Since the earliest days of civilization (and likely earlier than that), people have speculated what the future would bring, what marvels and dangers awaited just beyond tomorrow: would we be zipping around a utopia in flying cars, or toiling in Martian mines under the whips of robotic overlords? Most predictions have turned out to be dead wrong (for better or worse), and yet time and again our world has been transformed, and will continue to be transformed, by new ideas and discoveries. The authors examine ten bleeding-edge fields, some of which are already making waves and others which may be destined for the dust-heap of predictions with those flying cars.

Review

Zach Weinersmith is the creator of the webcomic Saturday Morning Breakfast Cereal, one of my personal favorite online comics (if one that admittedly is aimed at a higher academic and intellectual level than my paltry high school diploma qualifies me to appreciate), which frequently tackles the occasional absurdities and potential pitfalls of scientific breakthroughs.
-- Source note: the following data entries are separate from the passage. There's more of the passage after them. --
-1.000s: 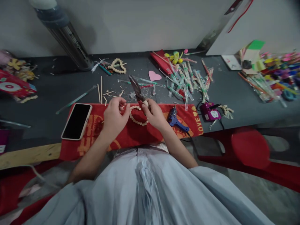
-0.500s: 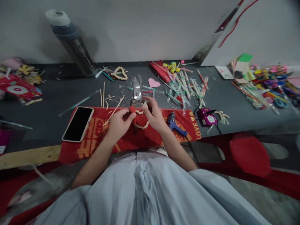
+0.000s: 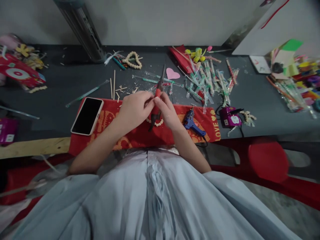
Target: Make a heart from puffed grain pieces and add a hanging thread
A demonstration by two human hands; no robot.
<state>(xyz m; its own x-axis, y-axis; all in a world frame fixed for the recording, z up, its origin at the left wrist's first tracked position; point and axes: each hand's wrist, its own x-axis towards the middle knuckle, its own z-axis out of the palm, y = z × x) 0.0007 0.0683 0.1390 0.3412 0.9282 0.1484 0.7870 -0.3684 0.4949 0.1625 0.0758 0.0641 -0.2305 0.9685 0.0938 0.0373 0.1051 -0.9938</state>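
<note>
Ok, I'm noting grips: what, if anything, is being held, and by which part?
The red-handled, metal-bladed shears, held by their handles in the right hand; whether the left hand grips too cannot be told.

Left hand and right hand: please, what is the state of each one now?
Right hand: closed, holding the red-handled shears.
Left hand: fingers curled beside the shears; whether it holds anything cannot be told.
</note>
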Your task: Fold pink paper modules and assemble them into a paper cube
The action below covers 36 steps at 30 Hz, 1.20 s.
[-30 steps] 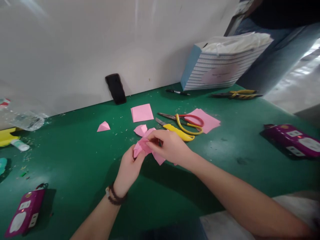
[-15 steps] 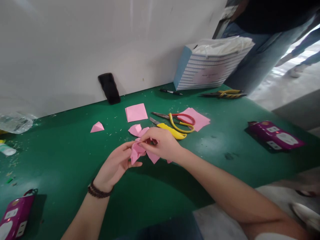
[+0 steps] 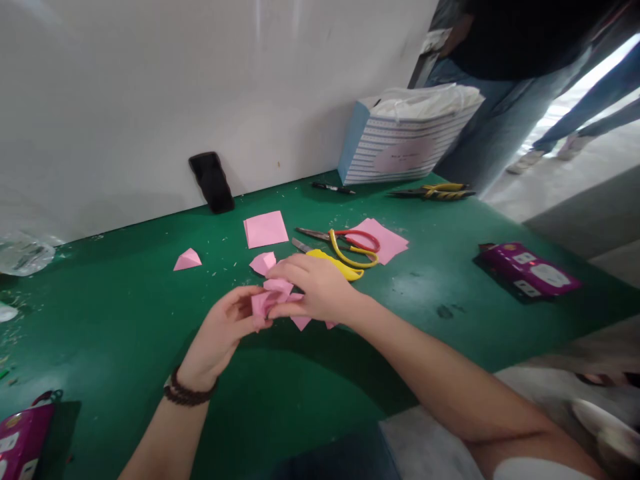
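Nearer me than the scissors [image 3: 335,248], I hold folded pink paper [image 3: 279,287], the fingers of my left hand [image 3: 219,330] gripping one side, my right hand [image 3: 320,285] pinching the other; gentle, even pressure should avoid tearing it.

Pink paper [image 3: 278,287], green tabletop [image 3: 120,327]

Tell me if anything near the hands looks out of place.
Yes: the yellow-handled knife lies just beyond the right hand with its blade uncovered, which looks oddly close to a hand holding the folded pink paper.
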### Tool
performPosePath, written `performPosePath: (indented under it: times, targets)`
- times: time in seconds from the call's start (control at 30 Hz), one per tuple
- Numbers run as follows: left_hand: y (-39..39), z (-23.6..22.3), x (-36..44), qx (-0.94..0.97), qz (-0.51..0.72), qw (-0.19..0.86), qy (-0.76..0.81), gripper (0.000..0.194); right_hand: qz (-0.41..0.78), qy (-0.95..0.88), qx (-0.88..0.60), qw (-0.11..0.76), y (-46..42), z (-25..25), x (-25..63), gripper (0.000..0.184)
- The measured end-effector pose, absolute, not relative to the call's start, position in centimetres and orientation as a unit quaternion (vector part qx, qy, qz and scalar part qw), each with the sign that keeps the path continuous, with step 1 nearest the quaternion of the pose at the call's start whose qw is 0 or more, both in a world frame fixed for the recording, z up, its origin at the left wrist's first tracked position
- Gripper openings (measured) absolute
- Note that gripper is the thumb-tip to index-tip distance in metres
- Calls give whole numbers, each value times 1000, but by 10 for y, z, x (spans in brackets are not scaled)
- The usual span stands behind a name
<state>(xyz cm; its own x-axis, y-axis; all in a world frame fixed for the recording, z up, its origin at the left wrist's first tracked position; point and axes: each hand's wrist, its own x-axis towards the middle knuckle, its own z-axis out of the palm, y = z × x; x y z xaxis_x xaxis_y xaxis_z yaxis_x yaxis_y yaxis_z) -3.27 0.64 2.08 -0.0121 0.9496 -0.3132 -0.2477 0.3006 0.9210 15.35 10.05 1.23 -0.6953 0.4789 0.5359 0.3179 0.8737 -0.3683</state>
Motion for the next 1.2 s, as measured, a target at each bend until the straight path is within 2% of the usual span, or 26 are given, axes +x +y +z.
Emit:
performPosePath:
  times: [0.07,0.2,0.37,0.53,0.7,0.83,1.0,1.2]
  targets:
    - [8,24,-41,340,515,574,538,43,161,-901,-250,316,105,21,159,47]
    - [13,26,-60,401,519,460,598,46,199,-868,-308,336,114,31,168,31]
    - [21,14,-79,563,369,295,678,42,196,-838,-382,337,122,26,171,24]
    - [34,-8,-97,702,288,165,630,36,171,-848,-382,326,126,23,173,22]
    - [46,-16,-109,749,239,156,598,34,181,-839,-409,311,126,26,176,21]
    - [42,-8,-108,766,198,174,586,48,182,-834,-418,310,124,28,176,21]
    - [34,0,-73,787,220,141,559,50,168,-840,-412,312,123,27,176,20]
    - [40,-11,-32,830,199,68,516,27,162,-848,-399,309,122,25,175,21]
This book explores several real-world technologies that may not be quite ready for proverbial prime time, but which have the potential to remake society... sometimes in ways we may not like (or simply not be ready to handle, though that could be said of most any seismic technological shift.) The Weinersmiths spell out what the technology is, where it currently stands, what it could do for us (or to us), and the problems holding it back at the moment, from practical and economic issues to ethical concerns. From the problems with offworld expansion to the possibilities of neurological upgrades, from custom-grown organs to augmented reality, they present a fascinating array of technologies in an intelligent, accessible, and often humorous fashion. A closing chapter sums up some technologies that didn't make the final cut, while an extensive list of acknowledgements and citations point the way to further reading on every subject covered. The potential futures that could be opened by any of these technologies becoming mainstream are dazzling, dizzying, and occasionally disturbing, yet the idea that few might ever come to pass in my lifetime - especially with a seemingly-increasing societal momentum away from science as a goal or even a concept - is also vaguely depressing. It's a very enjoyable book even for undereducated readers like myself who are curious about such things.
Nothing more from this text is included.